L’European Deterrence Initiative perd (encore) des plumes

Un char M1 Abrams américain traverse le Danube lors de l'exercice Saber Guardian 19 (Crédit : Capt. Erica Mitchell/126th PAO)

Un char M1 Abrams américain traverse le Danube lors de l’exercice Saber Guardian 19 (Crédit : Capt. Erica Mitchell/126th PAO)

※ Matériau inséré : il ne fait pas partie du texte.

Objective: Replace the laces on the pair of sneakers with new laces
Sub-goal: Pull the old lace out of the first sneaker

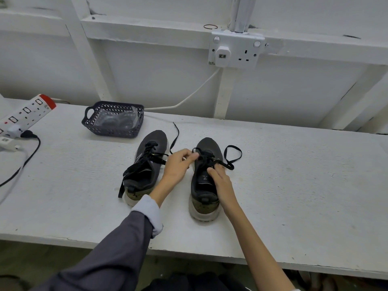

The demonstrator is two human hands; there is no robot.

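Note:
Two dark grey sneakers with pale soles stand side by side on the white table (294, 185), toes pointing away from me. The left sneaker (147, 164) has loose black laces trailing over its sides and toward the far edge. On the right sneaker (204, 179), a black lace (232, 157) loops out to the right. My left hand (178, 166) pinches the lace at the upper eyelets of the right sneaker. My right hand (220, 182) rests on that shoe's tongue and holds the lace near the knot.
A dark plastic basket (113, 119) holding clear packets sits behind the left sneaker. A white power strip (23, 116) with plugs and a black cable lies at the far left. A wall socket (236, 50) hangs on the white wall behind.

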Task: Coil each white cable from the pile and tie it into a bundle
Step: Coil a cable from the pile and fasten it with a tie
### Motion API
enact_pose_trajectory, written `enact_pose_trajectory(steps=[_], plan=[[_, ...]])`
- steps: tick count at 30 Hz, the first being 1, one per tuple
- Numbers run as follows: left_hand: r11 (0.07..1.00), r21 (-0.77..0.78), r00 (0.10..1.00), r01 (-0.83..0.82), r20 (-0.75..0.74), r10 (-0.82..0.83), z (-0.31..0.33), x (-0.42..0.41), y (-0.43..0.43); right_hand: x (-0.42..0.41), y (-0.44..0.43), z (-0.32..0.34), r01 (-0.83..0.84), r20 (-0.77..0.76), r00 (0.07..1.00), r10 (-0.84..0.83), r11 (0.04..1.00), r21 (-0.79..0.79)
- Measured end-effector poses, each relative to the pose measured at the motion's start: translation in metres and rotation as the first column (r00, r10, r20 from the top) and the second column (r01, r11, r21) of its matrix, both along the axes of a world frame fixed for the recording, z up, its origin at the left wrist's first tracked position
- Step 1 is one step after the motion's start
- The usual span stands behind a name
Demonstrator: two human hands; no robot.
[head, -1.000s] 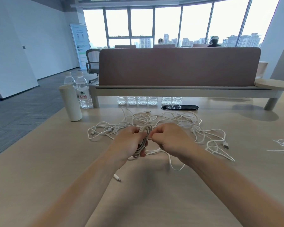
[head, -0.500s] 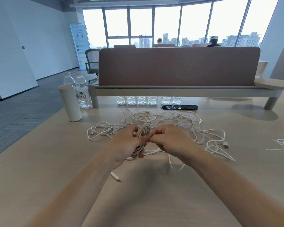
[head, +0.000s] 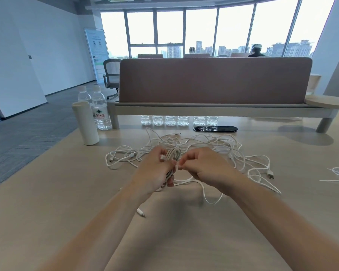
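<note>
Left hand (head: pixel 155 171) grips the coiled cable (head: pixel 174 153), long axis upright; right hand (head: pixel 205 167) seemingly pinches its end between fingers (head: pixel 182 164).

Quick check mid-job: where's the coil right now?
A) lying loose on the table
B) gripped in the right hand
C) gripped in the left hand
C: the left hand has its fingers curled round the coil, while the right hand only pinches a strand beside it.
</note>
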State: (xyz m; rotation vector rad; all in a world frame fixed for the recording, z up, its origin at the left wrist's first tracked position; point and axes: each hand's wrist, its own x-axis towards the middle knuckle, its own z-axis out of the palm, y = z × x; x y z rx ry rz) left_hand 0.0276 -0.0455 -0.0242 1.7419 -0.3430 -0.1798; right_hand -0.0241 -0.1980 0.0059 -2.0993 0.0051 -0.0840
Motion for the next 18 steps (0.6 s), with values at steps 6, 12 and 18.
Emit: enact_pose_trajectory(steps=[6, 12, 18], plan=[[0.992, 0.119, 0.998, 0.041, 0.042, -0.047, -0.003, 0.003, 0.0, 0.002, -0.004, -0.006, -0.055, -0.092, 0.994, 0.054, 0.998, -0.013], [0.991, 0.134, 0.997, 0.028, 0.072, -0.038, -0.001, 0.001, -0.001, 0.006, 0.004, -0.012, -0.045, -0.084, 0.996, 0.04, 0.997, -0.066], [0.998, 0.02, 0.998, -0.054, -0.018, 0.055, -0.007, 0.007, 0.002, 0.011, 0.013, -0.013, 0.001, -0.059, 0.998, -0.003, 0.999, -0.033]])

Conçue comme une mesure de dissuasion face à la Russie, l’European Deterrence Initiative (EDI) pourrait perdre des plumes pour la seconde année consécutive. Dans sa proposition budgétaire transmise hier au Congrès, la Maison Blanche propose en effet de réduire de 25% les fonds alloués à ce programme, qui chuteraient donc à 4,5Md$ (4,13Md€) pour l’exercice fiscal 2021.

 

Le Département de la défense américain a requis un total de 705Md$ (hors programmes d’armement nucléaires) pour la prochaine année fiscale. Près de 69Md$ seront consacrés aux opérations extérieures (OCO), volet comprenant notamment l’EDI. Pour la première fois sous l’ère Trump, les dépenses militaires américaines baisseront très légèrement, de l’ordre de 1% en comparaison aux 712,6Md$ validés l’an dernier. Après une hausse de 650% entre 2015 et 2018, le budget de l’EDI a quant à lui amorcé sa décroissance dès cette année (-10%). Une décroissance qui pourrait s’accélérer en octobre prochain, au lancement de l’exercice fiscal 2021.

 

Selon les documents publiés hier, les financements prévus pour l’EDI seront destinés à la poursuite des plans de financement pluriannuels et des rotations effectuées par l’US Army en Europe. En dépit du coup de rabot, les axes d’effort resteraient inchangés, allant de l’accroissement de la présence militaire américaine (troupes et matériels prépositionnés) à l’amélioration des infrastructures et la multiplication des exercices et entraînements inter-alliés.

 

Une enveloppe de 250M$ sera par ailleurs consacrée à l’Ukraine Security Assistance Initiative (USAI). Lancé en 2016 par les États-Unis afin de fournir de l’équipement et des formations aux troupes ukrainiennes, ce dispositif peut également être activé pour « le remplacement de tout armement ou systèmes défensifs fournis au gouvernement ukrainien sur base de l’inventaire des États-Unis, » précise le document budgétaire.

 

La nouvelle pourrait être moyennement accueillie par les pays baltes et d’Europe orientale qui, bien qu’ayant considérablement augmentés leurs dépenses militaires ces dernières années, restent dépendants du bouclier américain. Côté Pentagone, le discours se veut rassurant. Interrogés par Defense News, deux officiels ont minimisé les craintes, l’un d’eux déclarant qu’ « une baisse du financement est normale compte tenu du nombre de projets d’infrastructures en cours d’achèvement ».

 

L’heure est d’autant plus à la prudence que ces chiffres sont avant tout des projections susceptibles d’évoluer. Le document devra encore passer l’étape de validation par le Congrès, dont la Chambre des représentants est contrôlée par les démocrates. Cette étape s’était ainsi soldée par une coupe de 600M$ dans le budget de l’EDI pour l’exercice fiscal 2020. Réponse attendue, en théorie du moins, dans le courant du mois de mars.